CBC requested an interview with the CBSA, but the agency declined.

In a statement, it said it couldn’t discuss Knapp’s case due to privacy concerns.

After Knapp filed a complaint, she obtained internal documents through the Privacy Act, in which CBSA spokesperson Isabel McCusker wrote: “The review of Ms. Knapp’s clearance established that the [border services officers] involved in her examination followed standard procedures and guidelines.”

Complaint documents heavily redacted

CBC received over 1,700 pages of documents, most of the material heavily censored, after submitting a request under the Access to Information Act to find out how many other travellers have filed complaints about their treatment at the hands of the CBSA.

We asked for complaints the agency classified under “Officer/employee conduct,” “Questioning” and other categories, for Vancouver International Airport, Toronto’s Pearson International Airport and Montreal’s Pierre Elliott Trudeau International Airport between July 1, 2016, and July 1, 2018.

The documents contain more than 800 allegations investigated by the CBSA about border agents and inappropriate behaviour, including the following:

  • “Officer commented, ‘People like you who can’t afford to travel always traffic drugs.'”
  • “Threw me on the ground, yelling ‘Don’t resist’… [other] agents loved this and were laughing.”
  • “Hauled into the airport jail and treated like trash.”
  • “He called me moron more than once … mocked my … accent.”
  • “I was roughly frisked … detained/held for questioning for seven hours.”
  • “He attacked me in the baggage claim area … made anti-Semitic remarks.”
  • “He was pushing me with his hands … started using foul language.”
  • “They broke my iPad.”
  • “Pulled out a knife in a threatening manner … stared at me and then thrust the knife into the cardboard box.”
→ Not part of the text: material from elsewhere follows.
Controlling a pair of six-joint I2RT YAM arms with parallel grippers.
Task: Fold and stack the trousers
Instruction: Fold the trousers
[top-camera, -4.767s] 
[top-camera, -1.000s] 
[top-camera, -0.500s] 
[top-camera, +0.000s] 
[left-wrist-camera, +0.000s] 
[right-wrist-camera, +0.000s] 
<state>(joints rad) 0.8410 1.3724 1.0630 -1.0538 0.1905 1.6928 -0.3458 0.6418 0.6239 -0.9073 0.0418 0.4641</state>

The CBSA has a code of conduct, which says officers will act with “professionalism, integrity and respect.”

“It’s completely unacceptable and … kind of repulsive that people go through this when they’re simply trying to travel to their destination,” says McSorley, who reviewed the complaints.

“It’s … just common courtesy and decency that you wouldn’t swear, use racist terms, use anti-Semitic terms, use physical force against someone who hasn’t broken a law.”
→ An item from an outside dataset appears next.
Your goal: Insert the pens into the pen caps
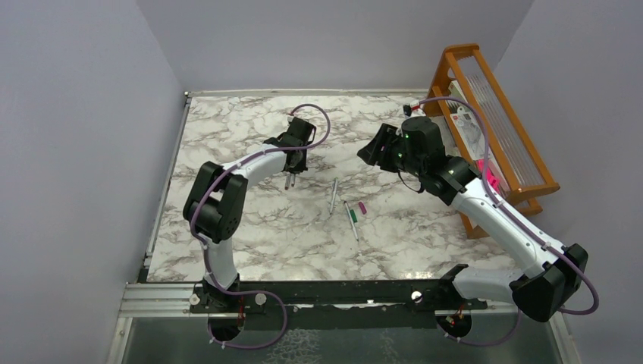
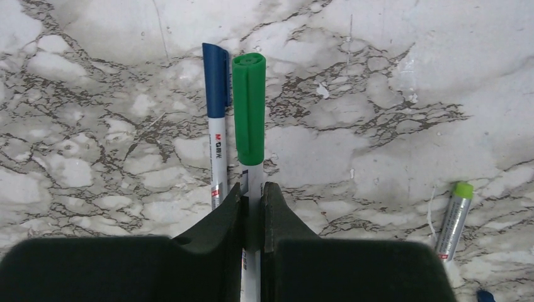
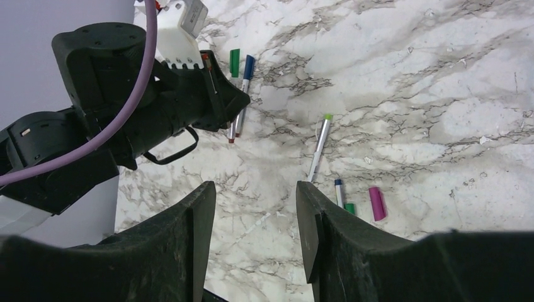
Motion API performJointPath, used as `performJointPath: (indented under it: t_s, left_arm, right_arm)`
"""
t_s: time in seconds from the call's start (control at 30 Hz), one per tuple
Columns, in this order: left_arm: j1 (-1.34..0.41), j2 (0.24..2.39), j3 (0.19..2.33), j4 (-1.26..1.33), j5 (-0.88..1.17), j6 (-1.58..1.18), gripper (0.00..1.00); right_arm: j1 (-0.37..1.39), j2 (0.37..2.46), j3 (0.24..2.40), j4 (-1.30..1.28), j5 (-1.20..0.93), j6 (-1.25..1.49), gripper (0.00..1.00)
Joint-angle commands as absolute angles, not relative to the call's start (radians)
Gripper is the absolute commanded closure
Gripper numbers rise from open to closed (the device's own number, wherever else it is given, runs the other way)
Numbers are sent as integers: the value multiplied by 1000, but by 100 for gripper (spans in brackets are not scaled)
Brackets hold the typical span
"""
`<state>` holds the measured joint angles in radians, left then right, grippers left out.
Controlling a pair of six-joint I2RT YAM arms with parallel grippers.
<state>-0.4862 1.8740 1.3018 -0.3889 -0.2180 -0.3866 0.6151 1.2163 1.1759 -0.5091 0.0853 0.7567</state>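
The marble table (image 1: 303,250) is carrying everything, with a wooden rack (image 1: 461,49) standing at its far right edge. The left arm (image 1: 250,163) is leaning out over the table's left-centre part, and the right arm (image 1: 493,208) is hanging higher, toward the middle. The right gripper (image 3: 255,189) is gaping wide with nothing between its fingers, looking down on the loose pieces. The left gripper (image 2: 253,195) is pinching narrow on the white barrel of the green-capped pen (image 2: 249,107), just below the cap. The blue-capped pen (image 2: 216,94) is lying just beside it and parallel. I cannot tell whether the held pen is resting on the marble or hanging clear of it. Nearer the middle, well apart from those two, the lime-tipped pen (image 3: 320,148) is lying bare. Near it the dark-tipped pen (image 3: 339,189) is showing just beside a small green cap (image 3: 349,208), with the magenta cap (image 3: 376,203) lying a little to the side. I am judging the pens to be light, stiff and smooth, so they are likely to roll on the marble and swivel in a pinch. A hold across the mid-barrel, leaving the writing end free, is looking best. The caps, being tiny and slick, are probably apt to skid or pop out. They are wanting a grip across their sides with the open mouth left clear.
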Motion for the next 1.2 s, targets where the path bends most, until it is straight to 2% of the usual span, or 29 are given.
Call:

A CBSA spokesperson said during the calendar years 2016 to 2018, it investigated 821 allegations of misconduct by agents at all border crossings, of which 615 led to disciplinary action — including termination.
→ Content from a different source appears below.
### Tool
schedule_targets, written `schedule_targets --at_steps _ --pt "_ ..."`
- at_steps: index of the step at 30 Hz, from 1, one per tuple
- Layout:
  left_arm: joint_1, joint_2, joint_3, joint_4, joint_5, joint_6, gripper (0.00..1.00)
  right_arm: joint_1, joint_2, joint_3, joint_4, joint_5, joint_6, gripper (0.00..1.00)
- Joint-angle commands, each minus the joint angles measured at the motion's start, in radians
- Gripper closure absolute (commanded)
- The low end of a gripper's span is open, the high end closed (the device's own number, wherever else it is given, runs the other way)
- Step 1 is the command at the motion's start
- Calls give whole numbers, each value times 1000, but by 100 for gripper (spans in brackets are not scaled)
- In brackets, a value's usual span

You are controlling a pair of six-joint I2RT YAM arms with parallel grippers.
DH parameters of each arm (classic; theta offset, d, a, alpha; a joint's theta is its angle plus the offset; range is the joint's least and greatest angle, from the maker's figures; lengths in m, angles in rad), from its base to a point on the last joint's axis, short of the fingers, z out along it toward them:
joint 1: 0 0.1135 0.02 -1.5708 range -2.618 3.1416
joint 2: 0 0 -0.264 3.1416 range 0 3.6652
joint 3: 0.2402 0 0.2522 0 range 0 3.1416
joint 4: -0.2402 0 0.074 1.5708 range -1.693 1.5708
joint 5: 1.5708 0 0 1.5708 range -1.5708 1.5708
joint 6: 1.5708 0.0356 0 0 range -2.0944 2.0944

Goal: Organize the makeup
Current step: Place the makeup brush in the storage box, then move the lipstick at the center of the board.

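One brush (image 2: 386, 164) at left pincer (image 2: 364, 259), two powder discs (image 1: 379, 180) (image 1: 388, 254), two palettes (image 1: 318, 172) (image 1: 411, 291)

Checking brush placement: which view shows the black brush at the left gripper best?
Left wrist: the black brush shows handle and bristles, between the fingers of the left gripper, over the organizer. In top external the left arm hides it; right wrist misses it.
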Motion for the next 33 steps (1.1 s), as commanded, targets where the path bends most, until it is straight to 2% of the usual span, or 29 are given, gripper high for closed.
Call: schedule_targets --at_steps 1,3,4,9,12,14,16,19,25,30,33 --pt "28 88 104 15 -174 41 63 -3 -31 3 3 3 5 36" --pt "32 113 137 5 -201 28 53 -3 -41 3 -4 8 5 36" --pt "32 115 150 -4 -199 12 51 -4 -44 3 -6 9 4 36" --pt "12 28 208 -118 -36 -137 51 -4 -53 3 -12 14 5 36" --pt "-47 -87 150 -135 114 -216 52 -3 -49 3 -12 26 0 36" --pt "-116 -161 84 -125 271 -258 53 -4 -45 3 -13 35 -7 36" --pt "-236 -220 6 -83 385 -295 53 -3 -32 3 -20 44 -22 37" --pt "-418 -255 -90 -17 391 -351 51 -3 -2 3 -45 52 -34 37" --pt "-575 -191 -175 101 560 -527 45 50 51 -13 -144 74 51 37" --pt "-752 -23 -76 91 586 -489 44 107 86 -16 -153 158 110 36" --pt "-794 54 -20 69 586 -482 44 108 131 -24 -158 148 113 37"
Government bill to introduce CBSA oversight

McSorley’s organization has been pushing for years for external oversight of the CBSA.

“There are millions of people crossing our border, flying into the country,” says McSorley. “The public deserves transparency from [the CBSA].”

For three years, the federal government has been promising to bring in oversight, and a bill is currently before the House of Commons.

However, it has not yet received royal assent, and time is running out before the House breaks for the Oct. 21 federal election.

In another internal CBSA memo Knapp obtained through the Privacy Act, as part of an internal investigation into the complaint she filed, an officer wrote that she was detained because her eyes appeared to be bloodshot — perhaps raising suspicion of drug use.

Knapp says her eyes were red due to crying because she missed her husband.

The officer also noted she was wearing bulky clothing, which Knapp disputes, saying she was wearing a fitted yoga outfit.

Lastly, the officer questioned why she was flying through Vancouver on her way home to Calgary from Mexico.

“That was because I was using Aeroplan and that was the only route I could do,” says Knapp. “But the thing is, no one ever raised any of these concerns with me.”

Knapp says she is speaking out about what happened to her to try to encourage Ottawa to change how complaints about the CBSA are investigated.

“I’m a safe person to talk about it because I’m a Canadian citizen … and I have no risk of deportation or anything like that,” she says.